Free URL Parser & Decoder

Parse any URL into its components · protocol, host, port, path, query parameters, and fragment.

URL Anatomy: Six Components, One Long History

A URL is parsed into six conceptual parts: scheme://userinfo@host:port/path?query#fragment. The scheme tells the client which protocol to use (https, http, ftp, mailto, file, data) and is the only part that's always present. The userinfo component (username:password@) is rare in modern use; browsers generally strip it from displayed URLs because it has been a phishing vector since the 1990s. The host is the network location, a registered domain name, an IP address (IPv4 dotted-quad or IPv6 in square brackets) or a special name like localhost. The port is the TCP/UDP port (80 default for HTTP, 443 for HTTPS, etc.); when omitted, the scheme's default applies. The path is the slash-separated hierarchy that identifies the resource within the host. The query string (everything after the ?) carries key-value pairs separated by &, used for filtering, pagination, tracking, form submission. The fragment (everything after #) is the only part of the URL that is never sent to the server, it's processed entirely client-side by the browser to scroll to a specific section or, in single-page apps, to indicate route state.

The query string format itself has a fork: traditional ?key=value&key2=value2 with values percent-encoded per RFC 3986, vs the older form-encoded application/x-www-form-urlencoded convention where + means a space (originally for HTML form submissions). Most parsers handle both, but the conversion is asymmetric: %20 always decodes to a space; + only decodes to a space inside a query string, never inside a path. This is one of the most common URL-parsing bugs in the wild.

A Short History of the URL

The URL (originally "Universal Document Identifier," then "Universal Resource Locator") was invented by Tim Berners-Lee between his March 1989 "Information Management: A Proposal" memo at CERN (the one his boss Mike Sendall annotated "Vague but exciting") and the first publicly browsable web pages of August 1991. The canonical first URL was http://info.cern.ch/hypertext/WWW/TheProject.html, posted 6 August 1991. The 1992 IETF discussions renamed UDIs to URLs to dodge a vocabulary fight. RFC 1738 ("Uniform Resource Locators"), authored by Berners-Lee, Masinter and McCahill, was published in December 1994 as the first formal URL syntax. RFC 2396 followed in August 1998, generalising URLs into the broader URI concept. The current canonical spec is RFC 3986 ("URI Generic Syntax"), published January 2005, edited by Berners-Lee, Roy Fielding and Larry Masinter, an STD 66 Internet Standard, the IETF's highest maturity tier. RFC 3986 is what every URL parser nominally targets. In practice modern browsers diverge from RFC 3986 in numerous edge cases, which is why the WHATWG maintains a separate URL Living Standard at url.spec.whatwg.org; the WHATWG spec explicitly aims to obsolete RFC 3986 and RFC 3987 over time, and the two still differ on things like trailing whitespace handling, percent-encoding sets, and Unicode normalisation.

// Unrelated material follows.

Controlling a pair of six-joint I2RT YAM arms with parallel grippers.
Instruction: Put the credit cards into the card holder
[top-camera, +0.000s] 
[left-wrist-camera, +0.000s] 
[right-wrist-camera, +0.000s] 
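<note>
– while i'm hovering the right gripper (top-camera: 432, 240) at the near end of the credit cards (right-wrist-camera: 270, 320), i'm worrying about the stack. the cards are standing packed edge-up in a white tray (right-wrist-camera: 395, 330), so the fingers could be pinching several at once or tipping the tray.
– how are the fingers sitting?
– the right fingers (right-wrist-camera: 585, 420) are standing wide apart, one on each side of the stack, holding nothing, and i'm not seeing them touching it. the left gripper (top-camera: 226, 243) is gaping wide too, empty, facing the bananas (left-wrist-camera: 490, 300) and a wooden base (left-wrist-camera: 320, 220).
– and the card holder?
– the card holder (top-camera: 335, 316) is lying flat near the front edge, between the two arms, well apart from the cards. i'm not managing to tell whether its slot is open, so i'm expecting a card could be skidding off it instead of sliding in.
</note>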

Unreserved, Reserved, and Percent-Encoded Characters

RFC 3986 §2.3 defines the unreserved characters: the only characters guaranteed safe in any URI component without percent-encoding: A-Z, a-z, 0-9, hyphen (-), period (.), underscore (_), and tilde (~). 66 characters total. Everything else is either a reserved character with structural meaning in some component (gen-delims (:/?#[]@) and sub-delims (!$&'()*+,;=)) or "other" and must be percent-encoded if it appears in a URI. Percent-encoding (RFC 3986 §2.1) takes the byte sequence of a character (in UTF-8 unless the scheme says otherwise) and replaces each byte with %HH where HH is the byte's two-digit hex value. So a UTF-8-encoded é (bytes 0xC3 0xA9) becomes %C3%A9; the Russian word привет becomes %D0%BF%D1%80%D0%B8%D0%B2%D0%B5%D1%82: two bytes per character, six %XX triplets and 36 percent-encoded characters of URL for six Cyrillic letters.

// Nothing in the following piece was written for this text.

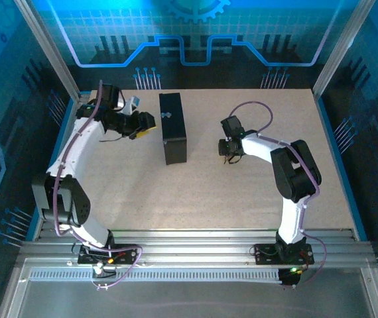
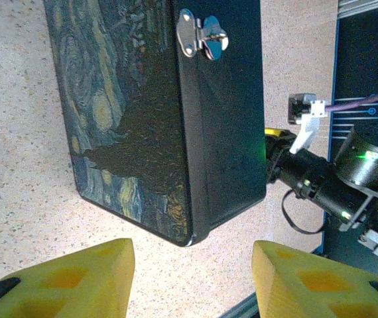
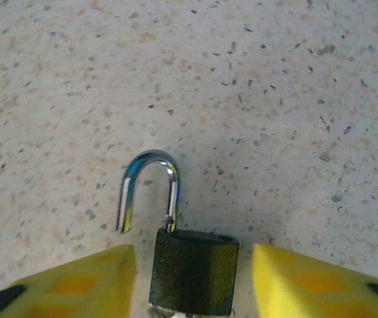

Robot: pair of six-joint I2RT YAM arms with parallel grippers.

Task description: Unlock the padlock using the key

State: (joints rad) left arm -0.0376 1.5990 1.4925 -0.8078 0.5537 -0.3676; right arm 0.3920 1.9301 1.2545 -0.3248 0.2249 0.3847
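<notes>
Two pincers spread: left pincer empty; padlock lies loose btwn right pincer tips, long axis fwd, shackle leading. Right arm nearer.

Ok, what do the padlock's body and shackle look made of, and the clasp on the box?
The padlock has a dark, matte, grainy body, probably coated or cast metal. Its shackle looks like polished steel, going by the mirror-like reflections. The clasp on the box is shiny, chrome-looking metal with visible rivets.
</notes>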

Browsers display percent-encoded paths in two ways: most modern browsers (Chrome, Firefox, Safari) decode and render the original Unicode glyphs in the address bar when the encoding is valid UTF-8, but copy the literal percent-encoded form when the user copies the URL. Older browsers and many web logs show only the percent-encoded form, which is why "pretty Unicode URLs" can be misleading: they look beautiful in the address bar and ugly in any text where they're shared. RFC 3987 ("Internationalized Resource Identifiers", IRIs), published January 2005, formalised Unicode URLs in their non-encoded form; Punycode (RFC 3492, March 2003) defines how internationalised domain names get encoded into ASCII for DNS, label by label, the Chinese top-level label 中国 becomes xn--fiqs8s, so example.中国 resolves at the DNS level as example.xn--fiqs8s. The canonical demonstration is Wikipedia's IRI URLs: https://ja.wikipedia.org/wiki/東京 works in any modern browser even though the underlying request encodes the path as /wiki/%E6%9D%B1%E4%BA%AC.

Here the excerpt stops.